Transcribe the listing verbatim, please, with images dropped.

--- --- ---

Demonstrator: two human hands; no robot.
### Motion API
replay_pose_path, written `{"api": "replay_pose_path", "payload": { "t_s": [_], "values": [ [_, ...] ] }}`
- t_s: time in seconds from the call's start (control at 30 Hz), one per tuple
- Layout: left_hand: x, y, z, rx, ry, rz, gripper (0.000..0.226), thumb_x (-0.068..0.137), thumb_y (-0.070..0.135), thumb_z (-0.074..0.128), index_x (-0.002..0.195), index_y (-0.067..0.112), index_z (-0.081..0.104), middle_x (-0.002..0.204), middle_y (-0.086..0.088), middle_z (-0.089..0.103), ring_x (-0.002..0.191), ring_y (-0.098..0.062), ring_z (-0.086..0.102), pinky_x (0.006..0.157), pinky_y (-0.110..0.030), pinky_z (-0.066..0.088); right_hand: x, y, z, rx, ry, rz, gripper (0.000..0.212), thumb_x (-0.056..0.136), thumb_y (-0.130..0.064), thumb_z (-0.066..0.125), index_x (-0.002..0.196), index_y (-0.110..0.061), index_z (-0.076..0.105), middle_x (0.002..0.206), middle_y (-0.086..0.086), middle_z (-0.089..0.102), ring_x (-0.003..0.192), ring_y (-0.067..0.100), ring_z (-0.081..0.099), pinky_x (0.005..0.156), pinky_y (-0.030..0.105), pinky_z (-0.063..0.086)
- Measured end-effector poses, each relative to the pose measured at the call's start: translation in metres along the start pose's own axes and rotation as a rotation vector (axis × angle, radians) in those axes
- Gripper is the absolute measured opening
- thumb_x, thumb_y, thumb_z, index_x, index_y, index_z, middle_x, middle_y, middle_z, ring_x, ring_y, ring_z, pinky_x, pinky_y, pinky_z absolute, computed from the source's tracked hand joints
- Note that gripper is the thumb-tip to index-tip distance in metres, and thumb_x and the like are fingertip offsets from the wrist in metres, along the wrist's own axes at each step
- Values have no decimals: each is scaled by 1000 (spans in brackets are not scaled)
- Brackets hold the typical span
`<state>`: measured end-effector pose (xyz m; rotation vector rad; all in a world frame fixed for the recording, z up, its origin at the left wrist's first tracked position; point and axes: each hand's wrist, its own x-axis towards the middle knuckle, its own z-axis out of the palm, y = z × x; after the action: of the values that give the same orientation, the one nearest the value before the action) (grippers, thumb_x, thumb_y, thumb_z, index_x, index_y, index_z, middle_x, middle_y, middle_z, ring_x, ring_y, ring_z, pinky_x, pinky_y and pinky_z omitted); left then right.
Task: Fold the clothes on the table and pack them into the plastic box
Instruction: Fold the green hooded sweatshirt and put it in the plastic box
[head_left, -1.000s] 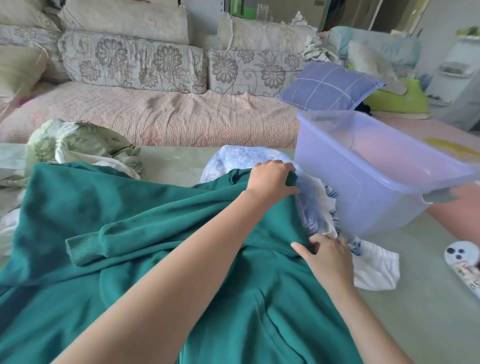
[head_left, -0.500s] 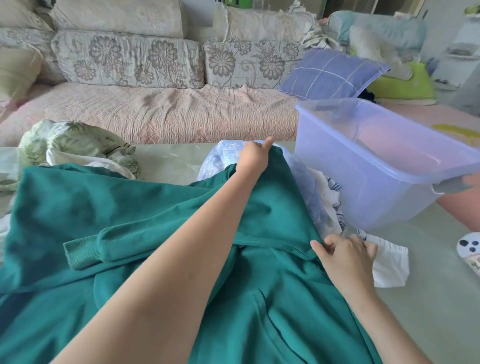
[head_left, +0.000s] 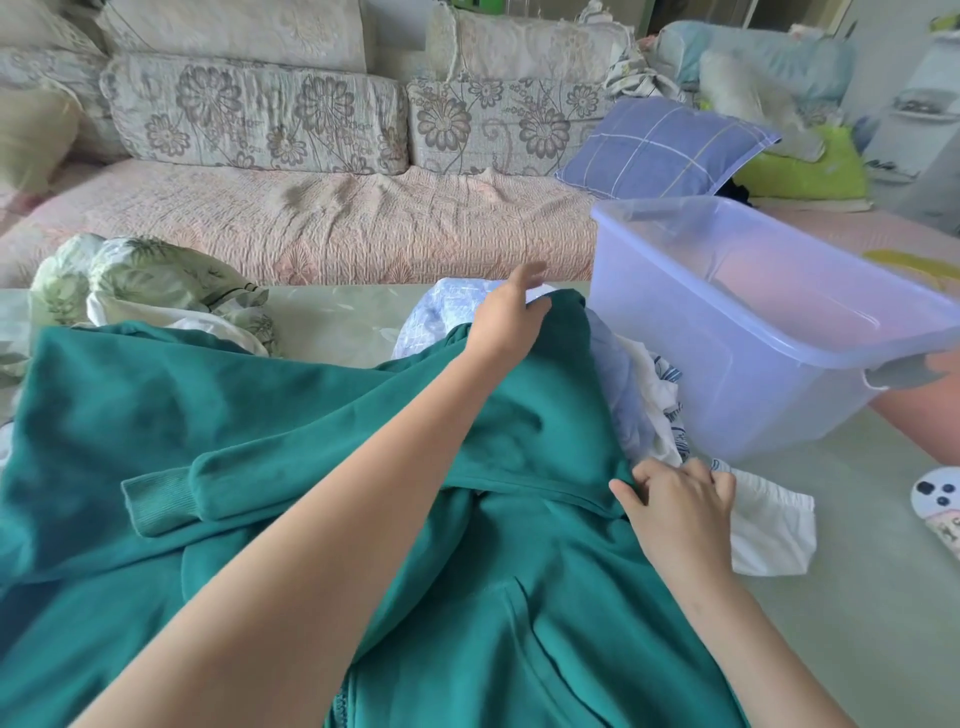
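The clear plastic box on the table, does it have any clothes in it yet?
No, the clear plastic box holds no clothes; its see-through walls show only a bare inside.

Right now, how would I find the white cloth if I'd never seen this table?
Start at the big see-through plastic box on the right side of the table. Just in front of it, beside the person's right hand, a white cloth lies flat. It is plain white, unlike the teal hoodie and the blue patterned clothes nearby.

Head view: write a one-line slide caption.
Both hands, left and right, smooth a green hoodie beside an empty plastic box.
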<state>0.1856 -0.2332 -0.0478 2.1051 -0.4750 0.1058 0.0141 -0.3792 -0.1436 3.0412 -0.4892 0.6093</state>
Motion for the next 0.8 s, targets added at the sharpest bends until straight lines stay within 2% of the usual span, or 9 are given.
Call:
{"api": "replay_pose_path", "payload": {
  "t_s": [0.07,0.13,0.2,0.27,0.33,0.4,0.5,0.67,0.8],
  "values": [
    [-7,-7,-2,99,-64,-8,48,90,26,60,136,16,47,129,-7,58,120,-24,52,100,-37,40,0,-3,-1,-20,-26,3,22,81,-37,72,75,-18,65,67,1,65,85,27,56,78,34,20],
    [-8,-12,-1,168,-10,22,53,89,21,62,138,15,43,129,-7,56,120,-26,49,99,-38,39,-1,-4,-1,-16,0,-1,21,79,-34,74,80,-14,66,71,3,67,84,30,57,76,36,20],
    [-6,-10,-2,206,42,70,57,88,16,62,140,19,39,130,-4,54,118,-25,48,96,-39,40,-4,-5,1,26,44,13,24,71,-28,82,78,-11,67,66,5,67,76,32,59,73,37,21],
    [-2,-8,0,229,21,73,51,87,10,59,135,21,47,127,-3,57,113,-23,53,93,-37,44,-5,-5,2,30,37,1,29,61,-26,88,70,-12,64,56,3,63,67,31,59,69,36,21],
    [-2,-12,0,194,112,46,48,84,-4,50,126,20,56,119,-2,61,107,-20,57,86,-32,46,-4,-5,0,-11,-3,-14,32,58,-27,90,66,-13,63,54,2,61,66,30,58,68,35,20],
    [-8,-19,-5,151,196,33,50,81,-9,48,122,18,58,119,-3,59,109,-20,55,85,-30,45,-1,-5,-4,4,-19,10,29,65,-27,86,79,-14,65,69,4,66,78,31,58,73,35,22],
    [-28,-42,-30,120,200,32,43,83,-5,52,121,15,61,124,-6,58,115,-22,53,93,-26,39,5,-9,-12,163,142,-3,36,69,-17,82,99,-12,64,93,6,67,89,33,55,76,36,27],
    [-105,-110,-107,278,250,-61,29,85,4,61,113,13,65,117,-9,59,112,-25,53,94,-23,33,28,-56,-33,401,279,-289,32,78,-14,70,109,-13,63,110,2,65,100,23,44,87,35,31],
    [-158,-167,-170,405,201,-395,36,85,25,69,117,10,59,113,-11,62,108,-28,57,96,-35,41,57,-103,-26,368,81,-523,37,84,-20,65,120,-17,62,132,-4,57,114,20,42,90,31,25]
  ]
}}
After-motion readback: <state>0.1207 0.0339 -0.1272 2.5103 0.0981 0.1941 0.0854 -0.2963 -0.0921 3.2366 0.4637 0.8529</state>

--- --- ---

» **Problem solution**:
Demonstrator: two human hands; no robot.
### Motion API
replay_pose_path, written `{"api": "replay_pose_path", "payload": { "t_s": [_], "values": [ [_, ...] ] }}`
- t_s: time in seconds from the call's start (control at 30 Hz), one per tuple
- Layout: left_hand: x, y, z, rx, ry, rz, gripper (0.000..0.226), thumb_x (-0.068..0.137), thumb_y (-0.070..0.135), thumb_z (-0.074..0.128), index_x (-0.002..0.195), index_y (-0.067..0.112), index_z (-0.081..0.104), middle_x (-0.002..0.204), middle_y (-0.086..0.088), middle_z (-0.089..0.103), ring_x (-0.002..0.191), ring_y (-0.098..0.062), ring_z (-0.086..0.102), pinky_x (0.006..0.157), pinky_y (-0.110..0.030), pinky_z (-0.066..0.088); right_hand: x, y, z, rx, ry, rz, gripper (0.000..0.212), thumb_x (-0.056..0.136), thumb_y (-0.130..0.064), thumb_z (-0.066..0.125), index_x (-0.002..0.196), index_y (-0.110..0.061), index_z (-0.076..0.105), middle_x (0.002..0.206), middle_y (-0.086..0.086), middle_z (-0.089..0.102), ring_x (-0.003..0.192), ring_y (-0.067..0.100), ring_z (-0.081..0.099), pinky_x (0.005..0.156), pinky_y (-0.030..0.105), pinky_z (-0.063..0.086)
- Measured end-effector poses, each relative to the pose measured at the call's start: translation in metres along the start pose's own axes and rotation as a rotation vector (axis × angle, radians) in those axes
- Gripper is the absolute measured opening
- thumb_x, thumb_y, thumb_z, index_x, index_y, index_z, middle_x, middle_y, middle_z, ring_x, ring_y, ring_z, pinky_x, pinky_y, pinky_z absolute, computed from the source's tracked hand joints
- Note that gripper is the thumb-tip to index-tip distance in metres, and thumb_x and the like are fingertip offsets from the wrist in metres, along the wrist's own axes at each step
- Values have no decimals: each is scaled by 1000 (spans in brackets are not scaled)
- Brackets hold the typical span
`<state>`: measured end-effector pose (xyz m; rotation vector rad; all in a world frame fixed for the recording, z up, its origin at the left wrist's first tracked position; point and axes: each hand's wrist, its own x-axis towards the middle knuckle, its own z-axis out of the palm, y = z × x; after the action: of the values that give the same orientation, the one nearest the value before the action) (grippers, thumb_x, thumb_y, thumb_z, index_x, index_y, index_z, middle_x, middle_y, middle_z, ring_x, ring_y, ring_z, pinky_x, pinky_y and pinky_z omitted); left then right.
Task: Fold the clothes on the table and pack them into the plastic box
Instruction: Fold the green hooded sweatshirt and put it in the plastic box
[head_left, -1.000s] 
[head_left, -0.500s] 
[head_left, +0.000s] 
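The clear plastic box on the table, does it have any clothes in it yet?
No, the clear plastic box holds no clothes; its see-through walls show only a bare inside.

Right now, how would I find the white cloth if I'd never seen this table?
Start at the big see-through plastic box on the right side of the table. Just in front of it, beside the person's right hand, a white cloth lies flat. It is plain white, unlike the teal hoodie and the blue patterned clothes nearby.

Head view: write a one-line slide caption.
Both hands, left and right, smooth a green hoodie beside an empty plastic box.
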<state>0.1856 -0.2332 -0.0478 2.1051 -0.4750 0.1058 0.0141 -0.3792 -0.1436 3.0412 -0.4892 0.6093</state>
Motion for the next 0.8 s, targets added at the sharpest bends until straight lines stay within 2% of the usual span, or 9 are given.
Call:
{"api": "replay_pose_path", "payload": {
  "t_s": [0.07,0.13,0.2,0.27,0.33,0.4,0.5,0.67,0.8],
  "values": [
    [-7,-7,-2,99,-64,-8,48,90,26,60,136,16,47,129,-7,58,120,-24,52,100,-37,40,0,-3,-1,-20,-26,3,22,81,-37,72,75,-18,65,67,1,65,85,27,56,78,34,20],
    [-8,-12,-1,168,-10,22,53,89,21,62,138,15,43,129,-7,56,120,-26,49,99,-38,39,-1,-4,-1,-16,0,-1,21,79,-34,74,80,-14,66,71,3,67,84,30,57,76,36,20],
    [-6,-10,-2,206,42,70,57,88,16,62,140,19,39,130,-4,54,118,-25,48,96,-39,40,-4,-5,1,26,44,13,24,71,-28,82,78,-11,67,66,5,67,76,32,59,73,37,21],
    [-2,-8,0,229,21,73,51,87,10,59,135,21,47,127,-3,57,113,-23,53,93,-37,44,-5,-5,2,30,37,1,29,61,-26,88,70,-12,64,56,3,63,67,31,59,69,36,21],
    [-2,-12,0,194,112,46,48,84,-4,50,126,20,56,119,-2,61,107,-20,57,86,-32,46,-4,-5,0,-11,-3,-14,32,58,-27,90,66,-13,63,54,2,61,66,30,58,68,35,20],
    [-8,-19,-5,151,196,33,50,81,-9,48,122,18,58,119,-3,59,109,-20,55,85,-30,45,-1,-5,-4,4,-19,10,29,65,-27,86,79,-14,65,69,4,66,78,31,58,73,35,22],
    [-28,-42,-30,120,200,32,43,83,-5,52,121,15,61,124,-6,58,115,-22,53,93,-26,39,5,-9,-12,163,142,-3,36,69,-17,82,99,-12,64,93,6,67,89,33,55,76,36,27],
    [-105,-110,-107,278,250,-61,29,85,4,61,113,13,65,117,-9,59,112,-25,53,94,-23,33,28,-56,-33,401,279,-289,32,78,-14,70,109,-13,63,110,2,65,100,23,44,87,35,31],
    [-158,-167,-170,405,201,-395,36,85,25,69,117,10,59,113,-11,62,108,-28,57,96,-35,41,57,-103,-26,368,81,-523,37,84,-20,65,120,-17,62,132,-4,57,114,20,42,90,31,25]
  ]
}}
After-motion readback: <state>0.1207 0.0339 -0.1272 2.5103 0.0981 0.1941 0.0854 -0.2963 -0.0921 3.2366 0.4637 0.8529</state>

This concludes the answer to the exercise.